# Exercise requirements
In the data below, find the line that contains "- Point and" and the line that contains "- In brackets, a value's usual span". Copy both, plus every line between them, exactly.

# Data
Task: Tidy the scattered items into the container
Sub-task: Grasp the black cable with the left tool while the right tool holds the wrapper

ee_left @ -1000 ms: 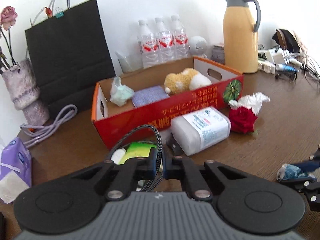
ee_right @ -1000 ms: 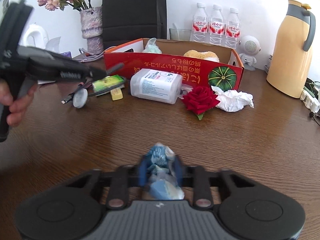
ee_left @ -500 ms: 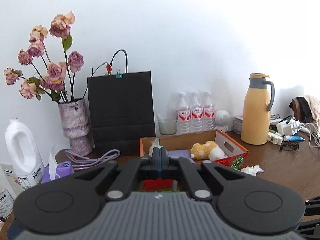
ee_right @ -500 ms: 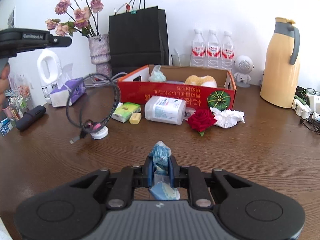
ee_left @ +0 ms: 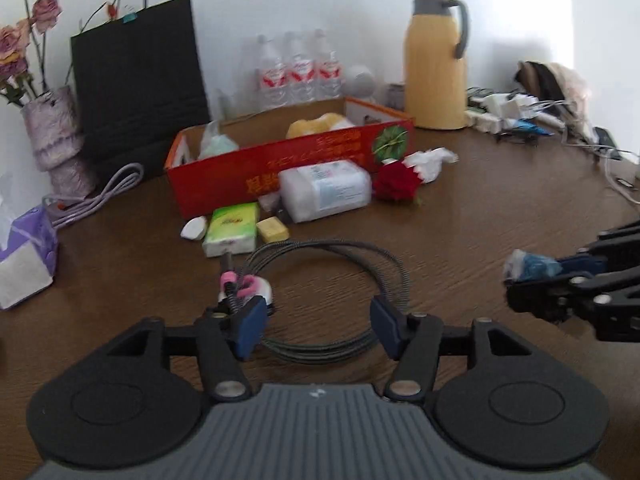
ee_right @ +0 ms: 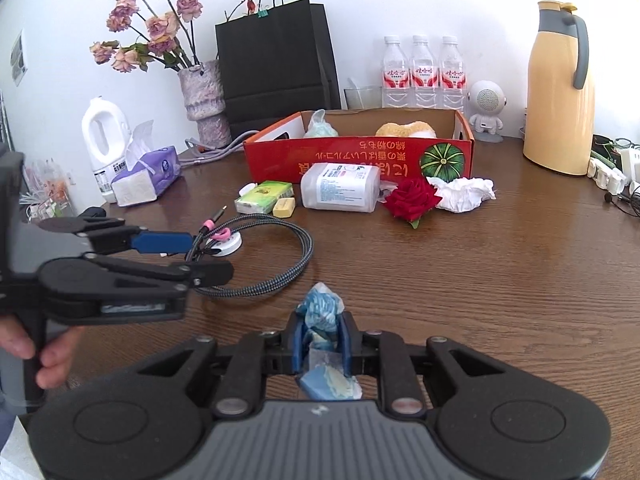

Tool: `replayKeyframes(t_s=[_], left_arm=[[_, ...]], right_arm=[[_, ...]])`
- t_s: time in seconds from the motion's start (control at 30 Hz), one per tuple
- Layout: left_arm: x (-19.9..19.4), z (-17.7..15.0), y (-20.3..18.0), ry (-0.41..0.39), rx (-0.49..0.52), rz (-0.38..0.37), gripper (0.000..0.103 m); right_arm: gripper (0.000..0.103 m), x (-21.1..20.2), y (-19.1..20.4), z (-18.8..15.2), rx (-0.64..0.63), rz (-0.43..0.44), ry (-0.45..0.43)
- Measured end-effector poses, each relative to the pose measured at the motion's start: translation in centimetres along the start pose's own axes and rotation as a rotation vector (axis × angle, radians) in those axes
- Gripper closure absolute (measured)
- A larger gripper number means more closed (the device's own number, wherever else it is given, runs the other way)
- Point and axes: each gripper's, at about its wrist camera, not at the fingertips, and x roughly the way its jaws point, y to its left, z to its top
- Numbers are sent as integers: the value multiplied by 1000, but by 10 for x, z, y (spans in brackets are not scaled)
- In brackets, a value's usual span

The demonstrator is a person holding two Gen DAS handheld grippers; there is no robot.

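The red cardboard box (ee_left: 288, 160) (ee_right: 360, 156) stands at the back of the wooden table with a plush toy (ee_right: 404, 130) and a pale green bag (ee_right: 320, 126) inside. My left gripper (ee_left: 316, 326) is open over a coiled braided cable (ee_left: 328, 296) (ee_right: 260, 256) that lies on the table. My right gripper (ee_right: 320, 344) is shut on a crumpled blue-and-white wrapper (ee_right: 320, 316), held above the table; it also shows in the left wrist view (ee_left: 532, 266). In front of the box lie a wipes pack (ee_right: 340, 186), a green tissue pack (ee_right: 264, 198), a yellow block (ee_right: 284, 207), a red rose (ee_right: 412, 200) and crumpled paper (ee_right: 464, 194).
A vase of flowers (ee_right: 200, 92), black bag (ee_right: 276, 64), water bottles (ee_right: 424, 72), small speaker (ee_right: 486, 112) and yellow thermos (ee_right: 560, 92) line the back. A purple tissue box (ee_right: 144, 176) and white jug (ee_right: 104, 140) stand left. Chargers and cables (ee_left: 540, 120) lie right.
My left gripper lifted the cable away from the box, came down nearer the front and opened; the cable now lies on the table. My right gripper still holds the wrapper.
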Motion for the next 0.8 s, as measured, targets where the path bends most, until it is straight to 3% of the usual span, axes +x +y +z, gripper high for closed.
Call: replayKeyframes(t_s=[0.07, 0.2, 0.23, 0.3, 0.33, 0.5, 0.63, 0.7, 0.8], left_arm=[[8, 2, 18, 9, -81, 18, 32], [21, 4, 47, 50, -217, 27, 32], [27, 5, 51, 71, -231, 13, 37], [38, 3, 57, 119, -255, 10, 57], [38, 2, 57, 105, -245, 22, 68], [34, 4, 65, 74, -222, -2, 87], [8, 7, 61, -42, -6, -125, 89], [-2, 10, 66, -62, 12, -185, 90], [-18, 19, 79, -110, -51, -231, 92]], right_arm=[[84, 6, 0, 1, -13, -7, 12], [72, 27, -12, 4, 13, -57, 42], [71, 31, -13, 7, 11, -72, 44], [62, 36, -15, 14, 10, -75, 36], [58, 37, -16, 18, 12, -68, 29], [50, 47, -19, 41, 3, -55, 9], [50, 51, -23, 60, -29, -10, -17], [50, 49, -25, 69, -50, 13, -40], [50, 49, -26, 78, -50, 68, -41]])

# Solution
- Point and axes: each gripper's, at about its wrist camera, not at the fingertips, and x roughly the way its jaws point, y to its left, z to its top
- Numbers are sent as integers: the value multiplied by 1000, but by 10 for x, z, y (spans in brackets are not scaled)
- In brackets, a value's usual span

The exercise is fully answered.